Boroondara, Glen Eira, and Stonnington have all introduced or tightened design overlays in the past 18 months, requiring developers to justify building heights, setbacks, and materials more rigorously. The shift reflects mounting pressure on local character as median unit prices push past $620,000 and pressure intensifies on underdeveloped sites.
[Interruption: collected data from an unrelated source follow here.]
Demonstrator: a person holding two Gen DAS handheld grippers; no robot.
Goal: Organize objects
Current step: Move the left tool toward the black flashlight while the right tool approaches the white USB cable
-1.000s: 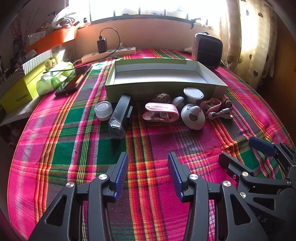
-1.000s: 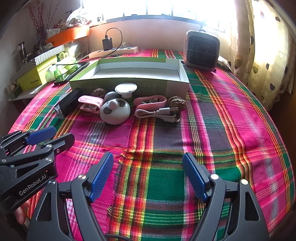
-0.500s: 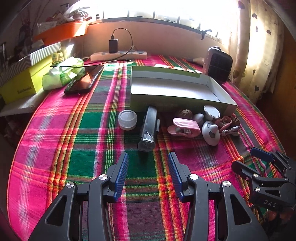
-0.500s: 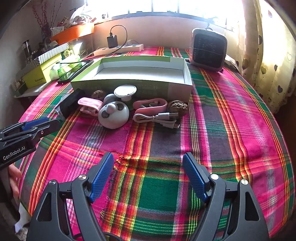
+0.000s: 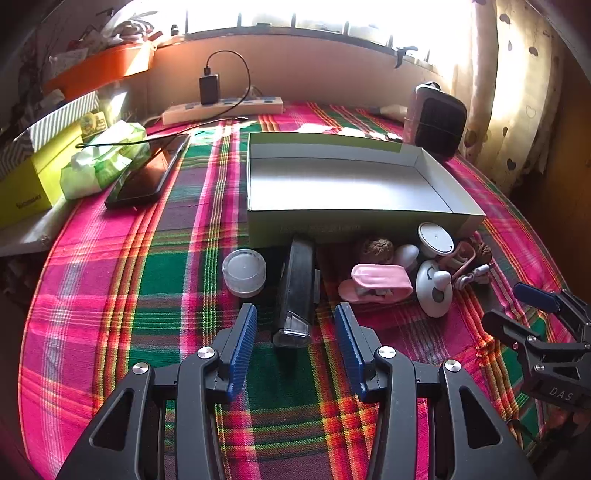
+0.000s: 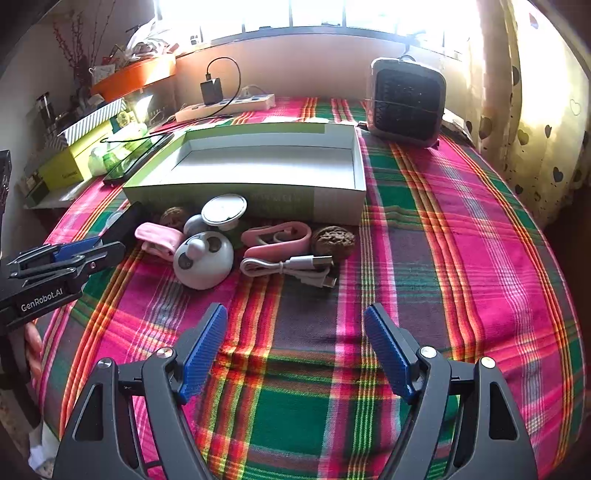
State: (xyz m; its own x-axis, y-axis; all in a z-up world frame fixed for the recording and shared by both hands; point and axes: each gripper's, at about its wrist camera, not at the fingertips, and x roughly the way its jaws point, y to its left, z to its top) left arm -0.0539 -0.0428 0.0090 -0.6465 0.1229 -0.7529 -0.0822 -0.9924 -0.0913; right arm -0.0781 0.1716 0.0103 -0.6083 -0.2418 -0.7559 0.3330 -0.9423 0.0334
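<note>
The right gripper [image 6: 295, 332] hangs wide open over the plaid cloth [image 6: 461, 240], short of the cable [image 6: 291, 267] and the box [image 6: 258, 199].

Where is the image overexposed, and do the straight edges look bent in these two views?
Left wrist view: the window is blown out white, the curtain glares, the corners go dark, and the box edges bow outward. Right wrist view: the same white window, a glowing curtain, and the cloth stripes curve strongly toward the rim.

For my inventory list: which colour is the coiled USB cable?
White USB cable, clearest in the right wrist view.
</note>
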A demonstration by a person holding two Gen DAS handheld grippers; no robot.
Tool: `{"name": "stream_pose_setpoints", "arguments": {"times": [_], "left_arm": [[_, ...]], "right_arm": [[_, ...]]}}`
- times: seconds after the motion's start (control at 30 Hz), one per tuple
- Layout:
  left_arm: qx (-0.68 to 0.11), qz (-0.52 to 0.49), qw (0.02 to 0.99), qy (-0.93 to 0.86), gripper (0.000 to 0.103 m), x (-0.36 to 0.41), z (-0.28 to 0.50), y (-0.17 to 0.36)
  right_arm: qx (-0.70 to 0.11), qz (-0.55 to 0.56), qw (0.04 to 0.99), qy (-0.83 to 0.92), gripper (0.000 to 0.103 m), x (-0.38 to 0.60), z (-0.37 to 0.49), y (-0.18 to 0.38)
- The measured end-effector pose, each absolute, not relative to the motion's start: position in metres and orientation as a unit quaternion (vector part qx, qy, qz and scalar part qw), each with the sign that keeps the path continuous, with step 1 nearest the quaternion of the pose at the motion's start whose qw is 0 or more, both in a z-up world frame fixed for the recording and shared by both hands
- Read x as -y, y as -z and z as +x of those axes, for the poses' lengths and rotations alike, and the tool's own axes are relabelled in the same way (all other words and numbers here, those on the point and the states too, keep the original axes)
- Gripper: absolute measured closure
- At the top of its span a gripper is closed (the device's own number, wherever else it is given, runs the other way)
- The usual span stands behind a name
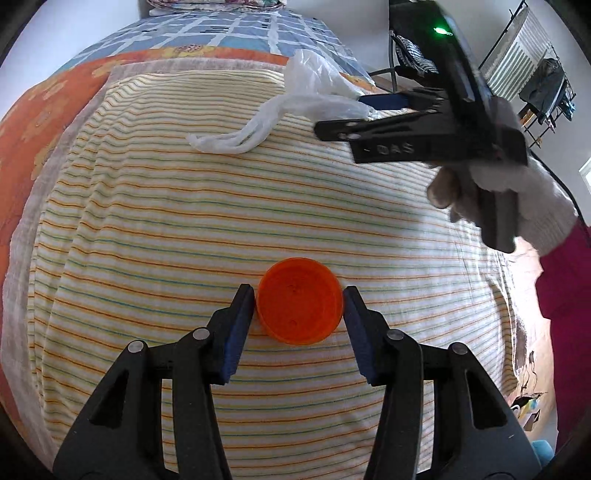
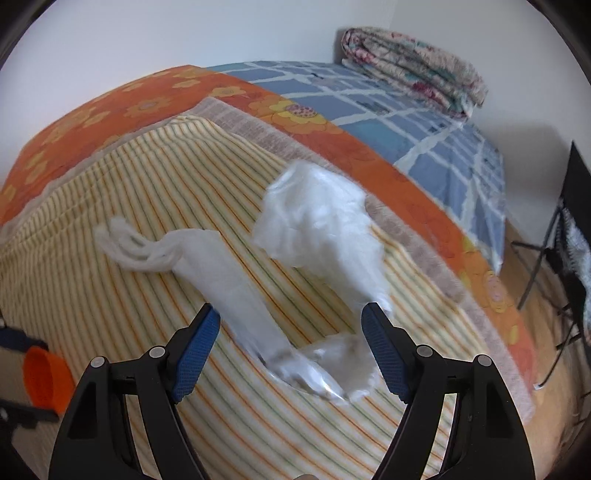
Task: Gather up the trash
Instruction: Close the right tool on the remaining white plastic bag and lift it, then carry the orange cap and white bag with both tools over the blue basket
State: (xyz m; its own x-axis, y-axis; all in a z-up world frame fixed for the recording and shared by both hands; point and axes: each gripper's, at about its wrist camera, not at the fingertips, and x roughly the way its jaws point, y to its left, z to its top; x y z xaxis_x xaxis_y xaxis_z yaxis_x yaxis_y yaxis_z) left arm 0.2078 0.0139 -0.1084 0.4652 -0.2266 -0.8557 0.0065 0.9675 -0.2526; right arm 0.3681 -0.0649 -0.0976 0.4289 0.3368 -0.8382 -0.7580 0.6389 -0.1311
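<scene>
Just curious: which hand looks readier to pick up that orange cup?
Left. The left gripper already straddles the orange cup on the striped blanket, pads beside its rim. The right gripper stands open over the white plastic bag.

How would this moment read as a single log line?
left claw: astride round orange plastic cup | right claw: open over crumpled white plastic bag

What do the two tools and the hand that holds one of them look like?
Both the left tool and the right tool have black plastic fingers with textured blue pads. The right tool's body shows a green light. Its hand wears a white knitted glove and a dark red sleeve.
</scene>
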Motion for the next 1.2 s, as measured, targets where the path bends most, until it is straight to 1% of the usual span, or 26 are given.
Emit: {"name": "stream_pose_setpoints", "arguments": {"times": [0.13, 0.17, 0.2, 0.23, 0.27, 0.3, 0.33, 0.37, 0.43, 0.53, 0.83, 1.2], "left_arm": [[-0.513, -0.11, 0.848, 0.071, 0.052, -0.017, 0.21, 0.108], [-0.513, -0.113, 0.848, 0.071, 0.052, -0.018, 0.21, 0.107], [-0.513, -0.116, 0.848, 0.071, 0.052, -0.019, 0.21, 0.107], [-0.513, -0.118, 0.847, 0.07, 0.052, -0.02, 0.208, 0.107], [-0.512, -0.119, 0.848, 0.069, 0.052, -0.022, 0.208, 0.106], [-0.511, -0.12, 0.848, 0.068, 0.053, -0.022, 0.207, 0.104], [-0.51, -0.121, 0.849, 0.067, 0.053, -0.024, 0.206, 0.103], [-0.509, -0.121, 0.85, 0.066, 0.053, -0.024, 0.206, 0.102], [-0.504, -0.122, 0.852, 0.066, 0.053, -0.026, 0.205, 0.099], [-0.498, -0.122, 0.856, 0.066, 0.053, -0.026, 0.201, 0.093], [-0.477, -0.12, 0.868, 0.066, 0.053, -0.028, 0.182, 0.064], [-0.447, -0.114, 0.884, 0.081, 0.053, -0.026, 0.133, 0.027]], "right_arm": [[-0.422, -0.216, 0.811, -0.343, 0.024, 0.063, 0.377, 0.102], [-0.424, -0.198, 0.814, -0.344, 0.026, 0.065, 0.379, 0.102], [-0.428, -0.182, 0.815, -0.346, 0.031, 0.068, 0.381, 0.101], [-0.432, -0.169, 0.814, -0.35, 0.049, 0.069, 0.382, 0.101], [-0.443, -0.155, 0.808, -0.356, 0.07, 0.071, 0.384, 0.103], [-0.457, -0.145, 0.802, -0.357, 0.077, 0.072, 0.387, 0.105], [-0.469, -0.138, 0.798, -0.353, 0.086, 0.073, 0.388, 0.108], [-0.468, -0.137, 0.799, -0.353, 0.091, 0.074, 0.387, 0.108], [-0.462, -0.136, 0.8, -0.357, 0.094, 0.076, 0.38, 0.105], [-0.455, -0.118, 0.805, -0.361, 0.095, 0.081, 0.371, 0.097], [-0.445, -0.07, 0.812, -0.371, 0.096, 0.103, 0.33, 0.057], [-0.441, -0.031, 0.818, -0.368, 0.096, 0.126, 0.24, 0.017]]}}
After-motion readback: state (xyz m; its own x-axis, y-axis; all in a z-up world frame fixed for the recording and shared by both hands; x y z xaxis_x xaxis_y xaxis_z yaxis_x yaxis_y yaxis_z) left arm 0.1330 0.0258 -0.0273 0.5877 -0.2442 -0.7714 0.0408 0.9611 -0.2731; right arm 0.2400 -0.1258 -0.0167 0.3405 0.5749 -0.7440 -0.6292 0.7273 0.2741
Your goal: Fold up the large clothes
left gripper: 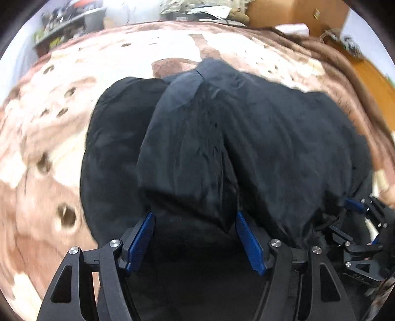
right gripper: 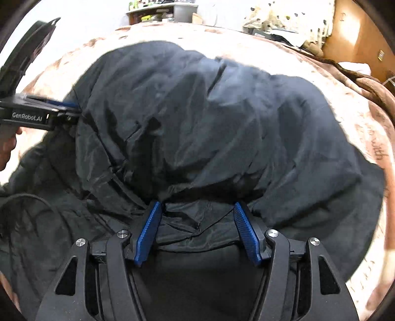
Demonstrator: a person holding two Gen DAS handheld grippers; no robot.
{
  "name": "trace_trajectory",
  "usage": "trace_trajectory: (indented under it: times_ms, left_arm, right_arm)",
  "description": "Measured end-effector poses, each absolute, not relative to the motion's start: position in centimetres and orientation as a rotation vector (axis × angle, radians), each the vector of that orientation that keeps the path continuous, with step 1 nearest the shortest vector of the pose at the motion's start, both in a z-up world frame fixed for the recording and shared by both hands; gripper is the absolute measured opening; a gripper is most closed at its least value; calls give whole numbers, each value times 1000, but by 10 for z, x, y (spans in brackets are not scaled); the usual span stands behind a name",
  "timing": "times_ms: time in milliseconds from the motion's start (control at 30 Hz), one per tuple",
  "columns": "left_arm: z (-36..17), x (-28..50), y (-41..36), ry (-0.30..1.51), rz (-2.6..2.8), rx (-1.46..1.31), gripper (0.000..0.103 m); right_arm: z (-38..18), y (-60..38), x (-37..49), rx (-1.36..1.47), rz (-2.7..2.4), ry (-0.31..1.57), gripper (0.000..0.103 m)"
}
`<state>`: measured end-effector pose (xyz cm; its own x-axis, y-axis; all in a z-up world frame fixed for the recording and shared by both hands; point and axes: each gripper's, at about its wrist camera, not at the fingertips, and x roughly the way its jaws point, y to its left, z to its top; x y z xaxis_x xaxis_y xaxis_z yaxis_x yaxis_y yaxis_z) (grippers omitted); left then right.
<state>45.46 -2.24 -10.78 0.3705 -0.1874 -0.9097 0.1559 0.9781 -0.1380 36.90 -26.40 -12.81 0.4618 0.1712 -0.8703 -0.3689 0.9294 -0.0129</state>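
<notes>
A large black jacket (left gripper: 271,135) of shiny fabric lies bunched on the bed. It fills most of the right wrist view too, jacket (right gripper: 197,111). My left gripper (left gripper: 193,217) points down at its near edge, jaws wide apart. A folded tip of cloth lies between the blue pads (left gripper: 145,229), and they do not press on it. My right gripper (right gripper: 197,207) stands open the same way over a crumpled hem. Each gripper shows in the other's view: the right gripper (left gripper: 358,210) at the jacket's right edge, the left gripper (right gripper: 61,108) at its left edge.
A brown and cream patterned blanket (left gripper: 61,128) covers the bed under the jacket. Cluttered shelves (left gripper: 66,22) and a cardboard box (left gripper: 296,12) stand beyond the far edge. A hand (right gripper: 7,148) holds the left gripper. A black cable (right gripper: 37,197) lies across the cloth.
</notes>
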Motion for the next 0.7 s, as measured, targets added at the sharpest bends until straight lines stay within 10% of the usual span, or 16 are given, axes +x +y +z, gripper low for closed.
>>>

"We're seeing applications come back rejected or delayed because they don't meet new stepback requirements," says one Camberwell planning consultant, speaking on condition of anonymity. "A six-storey building that would have sailed through two years ago now needs to drop to four storeys at street level, then step back. That's millions in lost yield for developers."
The changes are most visible along thoroughfares like Toorak Road in Hawthorn, Auburn Road in Hawthorn East, and High Street in Armadale—corridors previously earmarked for medium-density infill. New mandatory setbacks, ground-floor activation requirements, and facade transparency standards are forcing redesigns. Some approved projects have stalled; others are being resubmitted.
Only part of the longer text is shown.